> **PROBLEM DESCRIPTION**:
Go through the entries, filter for the word "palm", and copy every line that has it.

[INPUT DATA]

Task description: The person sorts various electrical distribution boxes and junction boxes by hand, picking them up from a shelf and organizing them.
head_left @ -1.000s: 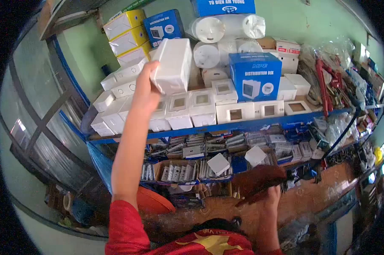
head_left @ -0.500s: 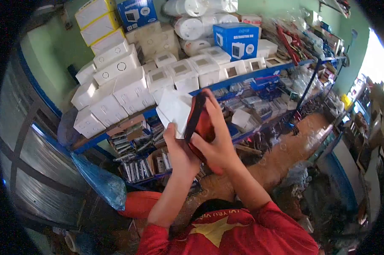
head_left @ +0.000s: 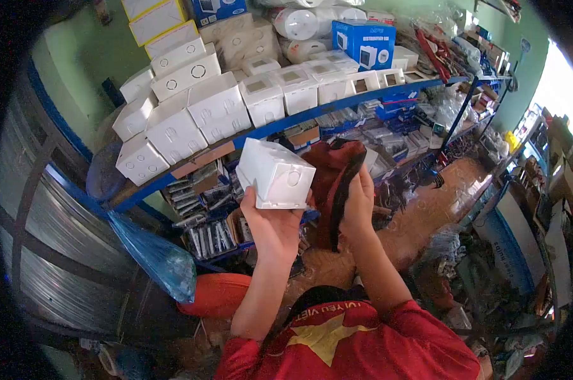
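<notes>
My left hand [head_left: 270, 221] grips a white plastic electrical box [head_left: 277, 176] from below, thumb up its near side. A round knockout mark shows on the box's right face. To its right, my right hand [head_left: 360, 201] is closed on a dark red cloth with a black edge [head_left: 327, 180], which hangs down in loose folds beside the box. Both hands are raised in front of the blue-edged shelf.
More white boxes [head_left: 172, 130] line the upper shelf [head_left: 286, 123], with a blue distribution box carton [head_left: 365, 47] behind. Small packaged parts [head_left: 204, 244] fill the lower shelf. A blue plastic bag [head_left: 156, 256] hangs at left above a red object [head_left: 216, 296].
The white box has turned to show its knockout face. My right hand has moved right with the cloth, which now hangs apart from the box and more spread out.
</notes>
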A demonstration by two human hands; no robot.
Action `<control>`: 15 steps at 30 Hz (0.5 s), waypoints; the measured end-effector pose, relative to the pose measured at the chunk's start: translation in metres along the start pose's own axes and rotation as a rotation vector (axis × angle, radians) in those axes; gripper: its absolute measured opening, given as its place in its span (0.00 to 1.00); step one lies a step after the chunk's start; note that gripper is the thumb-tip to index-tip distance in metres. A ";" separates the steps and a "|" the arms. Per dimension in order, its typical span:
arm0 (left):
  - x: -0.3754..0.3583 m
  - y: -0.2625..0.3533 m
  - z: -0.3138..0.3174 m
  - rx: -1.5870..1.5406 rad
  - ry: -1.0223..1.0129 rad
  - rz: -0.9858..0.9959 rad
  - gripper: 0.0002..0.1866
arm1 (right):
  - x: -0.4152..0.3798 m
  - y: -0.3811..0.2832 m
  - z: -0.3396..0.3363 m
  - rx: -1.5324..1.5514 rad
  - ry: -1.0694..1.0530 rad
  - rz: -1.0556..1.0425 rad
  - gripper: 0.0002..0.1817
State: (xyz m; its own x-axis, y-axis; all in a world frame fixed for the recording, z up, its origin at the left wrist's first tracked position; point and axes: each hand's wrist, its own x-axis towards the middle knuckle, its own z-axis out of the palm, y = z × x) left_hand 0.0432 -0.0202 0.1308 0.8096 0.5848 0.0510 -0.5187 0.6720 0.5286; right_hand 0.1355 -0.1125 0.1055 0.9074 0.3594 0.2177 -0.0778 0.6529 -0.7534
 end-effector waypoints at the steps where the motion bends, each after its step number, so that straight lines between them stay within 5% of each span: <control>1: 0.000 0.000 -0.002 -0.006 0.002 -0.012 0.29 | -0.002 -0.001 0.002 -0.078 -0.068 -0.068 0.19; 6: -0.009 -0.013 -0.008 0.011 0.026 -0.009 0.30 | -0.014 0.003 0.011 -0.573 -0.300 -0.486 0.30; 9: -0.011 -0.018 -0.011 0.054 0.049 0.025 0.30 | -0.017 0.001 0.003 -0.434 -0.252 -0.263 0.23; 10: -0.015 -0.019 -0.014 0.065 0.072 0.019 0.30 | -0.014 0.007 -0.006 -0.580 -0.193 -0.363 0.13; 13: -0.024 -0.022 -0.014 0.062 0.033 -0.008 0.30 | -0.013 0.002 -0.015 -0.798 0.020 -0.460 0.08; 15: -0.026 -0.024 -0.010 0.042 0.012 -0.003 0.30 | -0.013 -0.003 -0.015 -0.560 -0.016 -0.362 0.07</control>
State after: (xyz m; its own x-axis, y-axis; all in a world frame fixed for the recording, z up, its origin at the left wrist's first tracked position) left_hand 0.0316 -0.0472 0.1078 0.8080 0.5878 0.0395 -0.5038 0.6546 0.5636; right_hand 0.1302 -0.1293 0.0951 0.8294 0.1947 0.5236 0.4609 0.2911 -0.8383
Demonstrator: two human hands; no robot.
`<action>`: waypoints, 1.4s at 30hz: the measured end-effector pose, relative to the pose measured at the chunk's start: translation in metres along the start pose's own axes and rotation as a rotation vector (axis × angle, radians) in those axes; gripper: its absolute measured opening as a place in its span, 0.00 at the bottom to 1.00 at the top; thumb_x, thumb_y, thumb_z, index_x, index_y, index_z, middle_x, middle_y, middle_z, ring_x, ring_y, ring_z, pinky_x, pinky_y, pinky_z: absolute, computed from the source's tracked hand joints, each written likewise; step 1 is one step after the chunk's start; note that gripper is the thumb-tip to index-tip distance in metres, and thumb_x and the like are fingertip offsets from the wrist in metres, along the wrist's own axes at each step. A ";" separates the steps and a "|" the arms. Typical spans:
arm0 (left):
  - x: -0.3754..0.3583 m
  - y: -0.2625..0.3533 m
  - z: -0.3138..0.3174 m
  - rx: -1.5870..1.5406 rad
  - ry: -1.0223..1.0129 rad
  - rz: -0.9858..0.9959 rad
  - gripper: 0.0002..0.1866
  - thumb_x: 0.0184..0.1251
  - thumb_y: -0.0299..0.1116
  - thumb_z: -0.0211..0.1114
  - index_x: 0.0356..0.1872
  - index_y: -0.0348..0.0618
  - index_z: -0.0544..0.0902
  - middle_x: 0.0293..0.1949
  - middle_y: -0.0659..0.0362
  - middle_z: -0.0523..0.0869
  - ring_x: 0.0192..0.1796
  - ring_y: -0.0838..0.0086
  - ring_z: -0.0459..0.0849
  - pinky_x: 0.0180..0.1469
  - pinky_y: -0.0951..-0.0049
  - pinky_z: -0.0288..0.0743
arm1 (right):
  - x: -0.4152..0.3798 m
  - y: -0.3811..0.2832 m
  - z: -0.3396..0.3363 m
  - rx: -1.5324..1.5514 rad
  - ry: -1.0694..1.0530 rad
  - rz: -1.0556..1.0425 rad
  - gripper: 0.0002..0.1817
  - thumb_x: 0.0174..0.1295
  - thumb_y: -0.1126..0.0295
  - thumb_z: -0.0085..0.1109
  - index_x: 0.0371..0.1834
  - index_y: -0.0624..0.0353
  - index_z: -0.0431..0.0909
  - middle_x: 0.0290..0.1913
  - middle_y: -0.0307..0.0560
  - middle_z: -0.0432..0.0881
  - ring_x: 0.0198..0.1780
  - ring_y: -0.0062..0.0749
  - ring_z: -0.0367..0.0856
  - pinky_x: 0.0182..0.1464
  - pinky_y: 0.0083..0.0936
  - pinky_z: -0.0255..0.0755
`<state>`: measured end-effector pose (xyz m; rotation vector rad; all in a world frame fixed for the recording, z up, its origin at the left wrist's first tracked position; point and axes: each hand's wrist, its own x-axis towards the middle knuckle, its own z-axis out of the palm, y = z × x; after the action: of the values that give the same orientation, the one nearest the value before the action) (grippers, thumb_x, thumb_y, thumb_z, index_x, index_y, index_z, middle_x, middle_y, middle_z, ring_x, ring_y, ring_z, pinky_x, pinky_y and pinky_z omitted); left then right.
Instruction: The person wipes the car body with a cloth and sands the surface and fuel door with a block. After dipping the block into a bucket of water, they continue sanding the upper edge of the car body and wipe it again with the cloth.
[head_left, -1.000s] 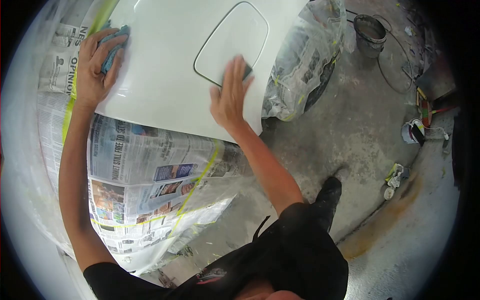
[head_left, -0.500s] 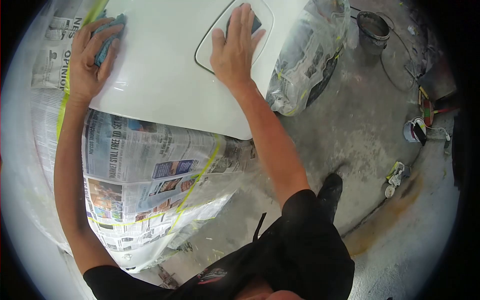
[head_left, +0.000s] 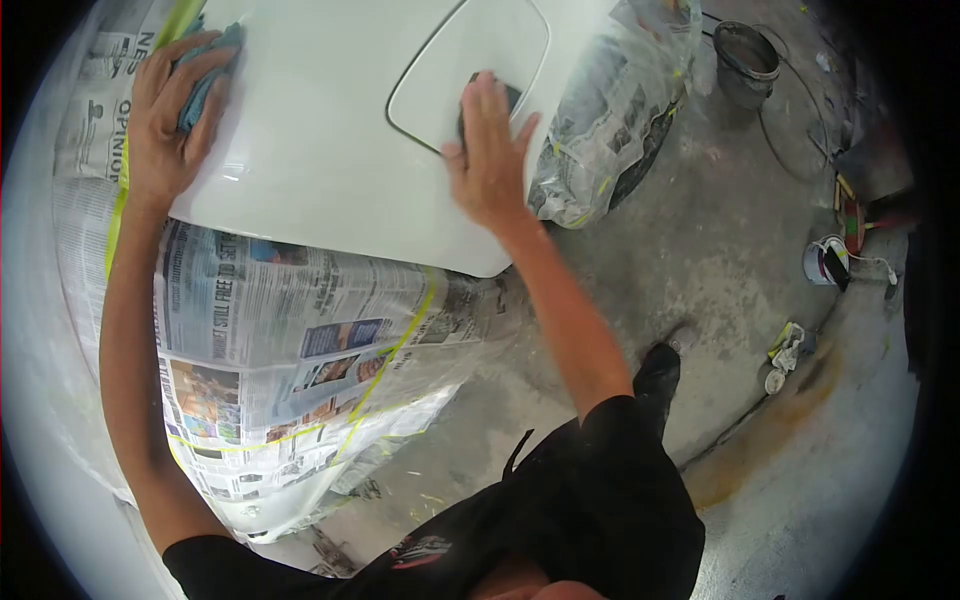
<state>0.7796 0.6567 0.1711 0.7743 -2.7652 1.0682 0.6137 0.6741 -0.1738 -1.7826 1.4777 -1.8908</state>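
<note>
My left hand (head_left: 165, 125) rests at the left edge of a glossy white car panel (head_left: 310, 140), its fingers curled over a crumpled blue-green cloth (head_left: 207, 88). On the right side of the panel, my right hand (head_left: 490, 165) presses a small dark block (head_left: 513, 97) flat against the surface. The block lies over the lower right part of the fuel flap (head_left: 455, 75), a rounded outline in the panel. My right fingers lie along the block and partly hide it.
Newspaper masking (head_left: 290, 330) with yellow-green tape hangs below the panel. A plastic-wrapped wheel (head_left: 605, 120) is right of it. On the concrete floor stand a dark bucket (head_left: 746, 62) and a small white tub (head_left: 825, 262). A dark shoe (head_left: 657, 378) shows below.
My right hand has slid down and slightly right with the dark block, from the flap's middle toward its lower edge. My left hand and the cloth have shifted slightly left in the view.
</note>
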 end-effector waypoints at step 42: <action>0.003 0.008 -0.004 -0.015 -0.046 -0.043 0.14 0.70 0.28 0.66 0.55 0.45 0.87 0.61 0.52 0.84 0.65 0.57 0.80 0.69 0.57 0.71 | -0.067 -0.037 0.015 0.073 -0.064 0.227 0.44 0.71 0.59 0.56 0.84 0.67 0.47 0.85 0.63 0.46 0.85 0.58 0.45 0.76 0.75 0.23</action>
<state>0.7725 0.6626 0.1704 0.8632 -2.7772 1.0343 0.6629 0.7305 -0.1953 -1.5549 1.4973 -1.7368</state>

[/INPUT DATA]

> **TASK ANSWER**:
State: (xyz m; its own x-axis, y-axis; all in a world frame fixed for the recording, z up, its origin at the left wrist's first tracked position; point and axes: each hand's wrist, its own x-axis towards the middle knuckle, its own z-axis out of the palm, y = z × x) left_hand 0.0432 -0.0202 0.1308 0.8096 0.5848 0.0510 -0.5187 0.6720 0.5286; right_hand 0.1355 -0.1125 0.1055 0.9074 0.3594 0.2177 -0.0778 0.6529 -0.7534
`<state>`: measured end-effector pose (xyz m; rotation vector rad; all in a world frame fixed for the recording, z up, its origin at the left wrist's first tracked position; point and axes: each hand's wrist, its own x-axis towards the middle knuckle, its own z-axis out of the palm, y = z × x; after the action: of the values that give the same orientation, the one nearest the value before the action) (grippers, thumb_x, thumb_y, thumb_z, index_x, index_y, index_z, middle_x, middle_y, middle_z, ring_x, ring_y, ring_z, pinky_x, pinky_y and pinky_z omitted); left then right.

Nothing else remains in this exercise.